* DIRECTIONS FOR THIS TASK
In the data below, find the lines containing "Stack" and say how many there are, nothing more.

* Source records
[Start of section]
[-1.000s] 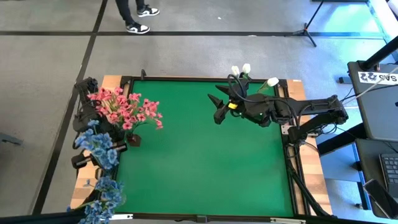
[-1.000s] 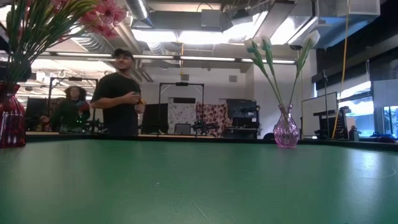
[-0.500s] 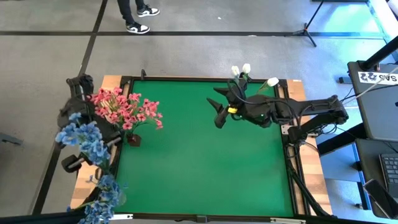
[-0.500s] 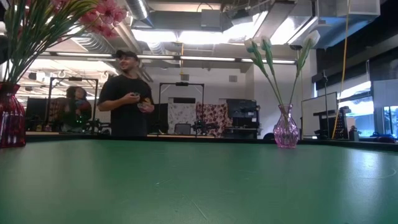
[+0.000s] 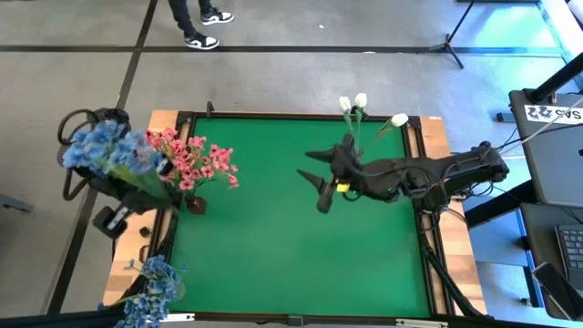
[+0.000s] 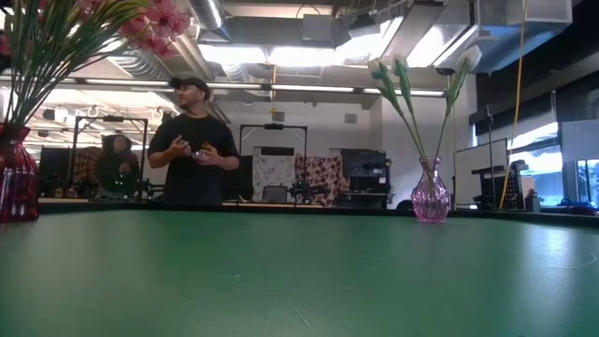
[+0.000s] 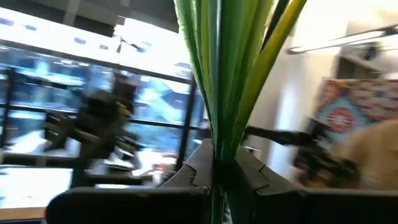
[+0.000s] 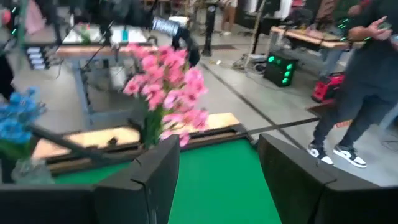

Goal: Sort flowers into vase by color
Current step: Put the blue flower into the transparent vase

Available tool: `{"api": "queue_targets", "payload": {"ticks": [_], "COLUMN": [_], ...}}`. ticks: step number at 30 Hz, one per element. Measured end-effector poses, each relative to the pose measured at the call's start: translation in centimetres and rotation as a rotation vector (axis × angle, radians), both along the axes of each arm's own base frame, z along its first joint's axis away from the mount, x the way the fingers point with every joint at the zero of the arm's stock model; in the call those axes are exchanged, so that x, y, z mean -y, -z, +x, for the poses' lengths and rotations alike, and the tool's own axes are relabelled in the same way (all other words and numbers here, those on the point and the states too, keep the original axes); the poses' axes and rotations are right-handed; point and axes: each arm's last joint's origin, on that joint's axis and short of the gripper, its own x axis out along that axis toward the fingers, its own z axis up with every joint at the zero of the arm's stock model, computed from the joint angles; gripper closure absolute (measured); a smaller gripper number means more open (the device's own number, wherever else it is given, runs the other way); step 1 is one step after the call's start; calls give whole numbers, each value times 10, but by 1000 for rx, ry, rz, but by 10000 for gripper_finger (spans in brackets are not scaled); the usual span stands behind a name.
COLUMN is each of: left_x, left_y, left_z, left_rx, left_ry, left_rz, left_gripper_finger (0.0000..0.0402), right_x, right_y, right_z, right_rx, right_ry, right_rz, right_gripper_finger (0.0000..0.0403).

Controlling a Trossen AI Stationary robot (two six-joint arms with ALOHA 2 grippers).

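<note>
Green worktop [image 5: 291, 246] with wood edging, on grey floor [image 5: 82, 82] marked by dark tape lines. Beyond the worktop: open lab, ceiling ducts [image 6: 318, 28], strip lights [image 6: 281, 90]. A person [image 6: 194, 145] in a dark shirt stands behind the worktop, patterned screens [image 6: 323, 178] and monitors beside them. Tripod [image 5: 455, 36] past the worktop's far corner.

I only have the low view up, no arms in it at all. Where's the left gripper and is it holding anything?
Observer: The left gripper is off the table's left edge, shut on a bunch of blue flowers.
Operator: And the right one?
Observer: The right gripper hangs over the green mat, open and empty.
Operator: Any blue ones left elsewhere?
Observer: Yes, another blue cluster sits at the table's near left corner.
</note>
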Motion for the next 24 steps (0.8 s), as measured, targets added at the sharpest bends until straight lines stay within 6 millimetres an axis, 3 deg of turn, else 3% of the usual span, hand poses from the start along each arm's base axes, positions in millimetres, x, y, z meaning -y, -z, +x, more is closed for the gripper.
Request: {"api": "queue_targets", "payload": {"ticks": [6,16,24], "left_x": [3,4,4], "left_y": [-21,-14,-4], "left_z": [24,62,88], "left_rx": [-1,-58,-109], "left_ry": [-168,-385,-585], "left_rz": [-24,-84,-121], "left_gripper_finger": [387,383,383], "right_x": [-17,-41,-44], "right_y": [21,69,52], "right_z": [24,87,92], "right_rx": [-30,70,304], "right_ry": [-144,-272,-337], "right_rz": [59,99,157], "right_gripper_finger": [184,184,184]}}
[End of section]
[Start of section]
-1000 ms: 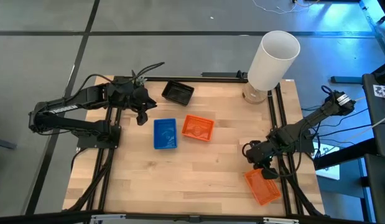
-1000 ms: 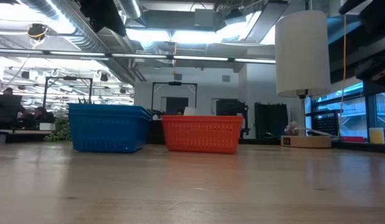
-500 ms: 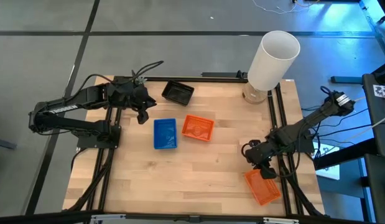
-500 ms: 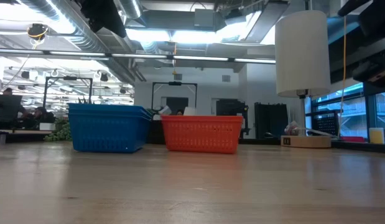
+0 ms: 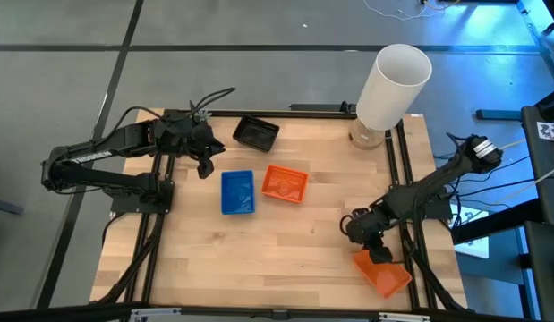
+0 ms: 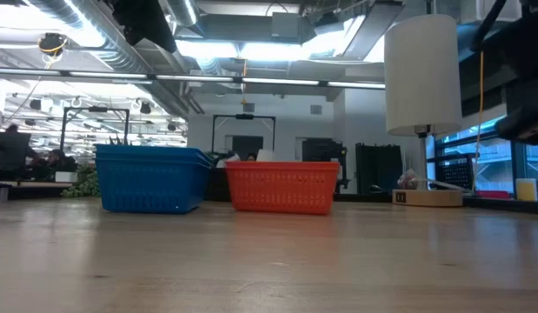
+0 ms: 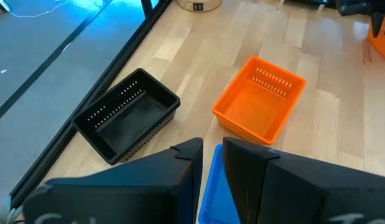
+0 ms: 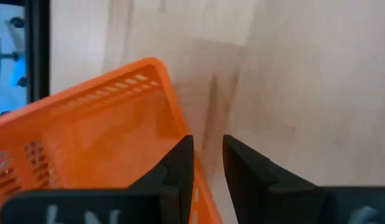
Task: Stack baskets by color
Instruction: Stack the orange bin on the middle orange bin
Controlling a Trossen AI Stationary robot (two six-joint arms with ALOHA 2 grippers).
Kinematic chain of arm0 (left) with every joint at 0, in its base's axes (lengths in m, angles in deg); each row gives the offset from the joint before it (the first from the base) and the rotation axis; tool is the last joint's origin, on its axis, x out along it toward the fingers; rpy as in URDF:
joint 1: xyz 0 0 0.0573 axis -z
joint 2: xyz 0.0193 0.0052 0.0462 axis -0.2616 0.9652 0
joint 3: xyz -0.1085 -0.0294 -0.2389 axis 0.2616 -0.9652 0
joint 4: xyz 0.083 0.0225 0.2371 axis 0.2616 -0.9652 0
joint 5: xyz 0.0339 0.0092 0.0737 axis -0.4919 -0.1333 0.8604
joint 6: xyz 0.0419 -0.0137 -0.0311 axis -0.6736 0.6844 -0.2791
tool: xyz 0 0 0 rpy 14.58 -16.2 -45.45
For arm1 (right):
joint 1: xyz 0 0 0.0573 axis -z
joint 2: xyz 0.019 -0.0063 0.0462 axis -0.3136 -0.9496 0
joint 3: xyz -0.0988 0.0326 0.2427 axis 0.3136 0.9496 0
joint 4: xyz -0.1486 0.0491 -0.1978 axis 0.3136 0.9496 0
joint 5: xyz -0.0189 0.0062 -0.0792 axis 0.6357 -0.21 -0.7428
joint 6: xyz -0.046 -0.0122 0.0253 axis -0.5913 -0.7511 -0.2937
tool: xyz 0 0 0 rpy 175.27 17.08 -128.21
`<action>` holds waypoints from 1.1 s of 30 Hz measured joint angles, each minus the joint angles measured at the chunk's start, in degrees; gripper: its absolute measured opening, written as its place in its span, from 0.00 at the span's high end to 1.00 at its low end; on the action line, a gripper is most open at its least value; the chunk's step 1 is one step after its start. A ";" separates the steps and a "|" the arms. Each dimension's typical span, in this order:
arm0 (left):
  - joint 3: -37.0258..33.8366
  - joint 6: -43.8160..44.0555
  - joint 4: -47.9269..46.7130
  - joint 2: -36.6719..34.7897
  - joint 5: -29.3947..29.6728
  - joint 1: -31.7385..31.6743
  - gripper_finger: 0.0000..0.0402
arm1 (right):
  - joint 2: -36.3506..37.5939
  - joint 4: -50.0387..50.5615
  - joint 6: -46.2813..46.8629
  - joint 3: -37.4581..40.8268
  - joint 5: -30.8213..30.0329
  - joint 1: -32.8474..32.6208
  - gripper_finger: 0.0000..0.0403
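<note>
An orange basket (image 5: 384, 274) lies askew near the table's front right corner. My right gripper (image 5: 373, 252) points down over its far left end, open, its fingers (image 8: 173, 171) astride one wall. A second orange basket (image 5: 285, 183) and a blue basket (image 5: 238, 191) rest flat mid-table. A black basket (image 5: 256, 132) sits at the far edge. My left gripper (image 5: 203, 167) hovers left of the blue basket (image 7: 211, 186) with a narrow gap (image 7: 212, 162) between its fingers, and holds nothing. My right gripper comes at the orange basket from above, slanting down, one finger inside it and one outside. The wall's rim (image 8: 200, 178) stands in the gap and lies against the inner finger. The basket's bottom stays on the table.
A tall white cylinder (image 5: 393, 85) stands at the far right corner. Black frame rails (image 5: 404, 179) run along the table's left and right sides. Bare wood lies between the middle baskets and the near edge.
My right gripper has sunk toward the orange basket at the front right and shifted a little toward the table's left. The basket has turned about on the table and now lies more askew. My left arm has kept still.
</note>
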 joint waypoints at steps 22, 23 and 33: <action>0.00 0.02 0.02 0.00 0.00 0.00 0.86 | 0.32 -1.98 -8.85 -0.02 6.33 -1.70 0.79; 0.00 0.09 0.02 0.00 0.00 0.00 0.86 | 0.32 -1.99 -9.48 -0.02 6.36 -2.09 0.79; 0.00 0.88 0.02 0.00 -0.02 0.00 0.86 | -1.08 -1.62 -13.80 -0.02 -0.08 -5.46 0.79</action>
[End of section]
* WORKED SOLUTION
2